▶ [TO DO]: Only the lines from the beginning of the data through the line holding "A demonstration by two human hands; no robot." belong in the answer, printed exactly and without pictures.

▶ [SOURCE MATERIAL]:
════════

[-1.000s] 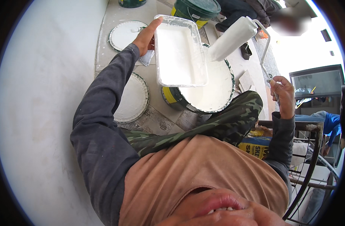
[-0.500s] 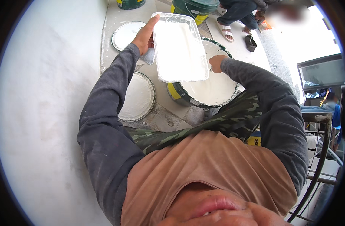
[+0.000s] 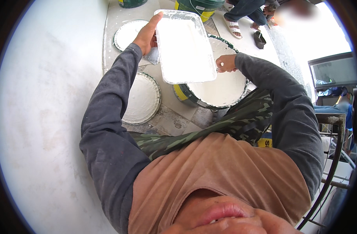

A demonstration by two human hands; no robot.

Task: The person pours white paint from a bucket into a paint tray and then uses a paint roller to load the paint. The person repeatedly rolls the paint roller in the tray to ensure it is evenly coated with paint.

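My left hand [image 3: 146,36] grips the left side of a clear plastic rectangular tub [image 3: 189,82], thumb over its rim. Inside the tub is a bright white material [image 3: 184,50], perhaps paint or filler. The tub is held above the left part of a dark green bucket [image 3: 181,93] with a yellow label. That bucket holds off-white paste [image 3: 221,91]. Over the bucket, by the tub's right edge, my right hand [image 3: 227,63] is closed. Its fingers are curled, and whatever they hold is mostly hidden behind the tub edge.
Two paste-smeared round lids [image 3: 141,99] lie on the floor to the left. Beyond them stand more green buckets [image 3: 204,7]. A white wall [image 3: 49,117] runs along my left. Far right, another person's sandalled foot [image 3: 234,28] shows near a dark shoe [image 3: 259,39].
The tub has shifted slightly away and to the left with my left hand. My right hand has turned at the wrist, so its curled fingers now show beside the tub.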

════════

▶ [THE ANSWER]:
[-1.000s] 
[-0.500s] 
[+0.000s] 

A demonstration by two human hands; no robot.

At this stage, the exercise is finished.